- **What to produce**:
What is needed is an exact copy of all the lines below.

- **Source material**:

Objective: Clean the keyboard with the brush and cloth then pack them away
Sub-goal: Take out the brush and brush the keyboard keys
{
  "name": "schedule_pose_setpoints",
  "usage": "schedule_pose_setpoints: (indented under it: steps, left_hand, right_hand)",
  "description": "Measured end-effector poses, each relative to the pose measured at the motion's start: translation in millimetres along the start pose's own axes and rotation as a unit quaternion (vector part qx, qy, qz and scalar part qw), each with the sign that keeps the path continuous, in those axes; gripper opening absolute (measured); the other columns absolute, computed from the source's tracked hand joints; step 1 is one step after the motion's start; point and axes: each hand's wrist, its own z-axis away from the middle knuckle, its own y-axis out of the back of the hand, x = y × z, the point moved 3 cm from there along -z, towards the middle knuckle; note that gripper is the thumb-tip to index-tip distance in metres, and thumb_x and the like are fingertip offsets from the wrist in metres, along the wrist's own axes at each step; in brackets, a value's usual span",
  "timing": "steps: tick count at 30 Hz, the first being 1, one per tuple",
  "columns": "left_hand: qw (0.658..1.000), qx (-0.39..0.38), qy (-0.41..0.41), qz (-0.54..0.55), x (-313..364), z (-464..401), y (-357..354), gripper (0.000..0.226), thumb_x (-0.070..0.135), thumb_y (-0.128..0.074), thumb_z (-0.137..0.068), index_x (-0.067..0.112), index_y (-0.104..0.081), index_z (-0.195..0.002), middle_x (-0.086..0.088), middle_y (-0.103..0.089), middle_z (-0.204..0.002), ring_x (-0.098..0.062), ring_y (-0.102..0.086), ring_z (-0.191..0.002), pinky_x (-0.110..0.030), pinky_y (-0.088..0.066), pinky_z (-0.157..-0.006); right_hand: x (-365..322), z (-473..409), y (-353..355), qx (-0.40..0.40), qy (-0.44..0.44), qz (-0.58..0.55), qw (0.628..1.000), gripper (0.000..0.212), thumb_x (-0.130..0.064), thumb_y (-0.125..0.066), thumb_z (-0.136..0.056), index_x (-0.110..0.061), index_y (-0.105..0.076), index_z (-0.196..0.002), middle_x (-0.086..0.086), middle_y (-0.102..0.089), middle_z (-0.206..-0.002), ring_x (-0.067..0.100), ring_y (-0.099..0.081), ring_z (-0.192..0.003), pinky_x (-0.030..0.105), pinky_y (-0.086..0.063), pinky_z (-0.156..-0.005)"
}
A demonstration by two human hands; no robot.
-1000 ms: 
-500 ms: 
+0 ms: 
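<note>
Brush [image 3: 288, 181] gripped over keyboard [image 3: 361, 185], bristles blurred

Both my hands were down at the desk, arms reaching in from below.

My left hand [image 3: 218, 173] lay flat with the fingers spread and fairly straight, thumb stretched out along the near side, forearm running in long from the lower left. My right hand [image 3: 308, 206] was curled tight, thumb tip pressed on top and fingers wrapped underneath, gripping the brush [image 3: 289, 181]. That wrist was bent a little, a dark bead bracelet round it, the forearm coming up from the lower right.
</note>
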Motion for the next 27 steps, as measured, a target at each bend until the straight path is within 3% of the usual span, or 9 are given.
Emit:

- **Your response**:
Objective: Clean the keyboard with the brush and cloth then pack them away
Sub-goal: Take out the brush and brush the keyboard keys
{
  "name": "schedule_pose_setpoints",
  "usage": "schedule_pose_setpoints: (indented under it: steps, left_hand, right_hand)",
  "description": "Measured end-effector poses, each relative to the pose measured at the motion's start: translation in millimetres along the start pose's own axes and rotation as a unit quaternion (vector part qx, qy, qz and scalar part qw), each with the sign that keeps the path continuous, in those axes; gripper opening absolute (measured); the other columns absolute, computed from the source's tracked hand joints; step 1 is one step after the motion's start; point and axes: each hand's wrist, its own z-axis away from the middle knuckle, its own y-axis out of the back of the hand, x = y × z, the point moved 3 cm from there along -z, towards the middle knuckle; note that gripper is the thumb-tip to index-tip distance in metres, and thumb_x and the like are fingertip offsets from the wrist in metres, along the wrist's own axes at each step; in brackets, a value's usual span",
  "timing": "steps: tick count at 30 Hz, the first being 1, one per tuple",
  "columns": "left_hand: qw (0.658..1.000), qx (-0.39..0.38), qy (-0.41..0.41), qz (-0.54..0.55), x (-313..364), z (-464..401), y (-357..354), gripper (0.000..0.226), thumb_x (-0.070..0.135), thumb_y (-0.128..0.074), thumb_z (-0.137..0.068), index_x (-0.067..0.112), index_y (-0.104..0.081), index_z (-0.195..0.002), middle_x (-0.086..0.088), middle_y (-0.103..0.089), middle_z (-0.204..0.002), ring_x (-0.098..0.062), ring_y (-0.102..0.086), ring_z (-0.191..0.002), pinky_x (-0.110..0.030), pinky_y (-0.088..0.066), pinky_z (-0.157..-0.006); right_hand: x (-365..322), z (-473..409), y (-353..355), qx (-0.40..0.40), qy (-0.44..0.44), qz (-0.58..0.55), qw (0.628..1.000), gripper (0.000..0.212), thumb_x (-0.130..0.064), thumb_y (-0.125..0.066), thumb_z (-0.136..0.056), index_x (-0.110..0.061), index_y (-0.105..0.076), index_z (-0.196..0.002), middle_x (-0.086..0.086), middle_y (-0.102..0.089), middle_z (-0.206..-0.002), ring_x (-0.067..0.100), ring_y (-0.099..0.081), ring_z (-0.192..0.003), pinky_x (-0.030..0.105), pinky_y (-0.086..0.063), pinky_z (-0.156..-0.005)"
}
A demonstration by two human hands; no robot.
-1000 ms: 
-500 ms: 
+0 ms: 
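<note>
Brush [image 3: 288, 181] gripped over keyboard [image 3: 361, 185], bristles blurred

Both my hands were down at the desk, arms reaching in from below.

My left hand [image 3: 218, 173] lay flat with the fingers spread and fairly straight, thumb stretched out along the near side, forearm running in long from the lower left. My right hand [image 3: 308, 206] was curled tight, thumb tip pressed on top and fingers wrapped underneath, gripping the brush [image 3: 289, 181]. That wrist was bent a little, a dark bead bracelet round it, the forearm coming up from the lower right.
</note>
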Motion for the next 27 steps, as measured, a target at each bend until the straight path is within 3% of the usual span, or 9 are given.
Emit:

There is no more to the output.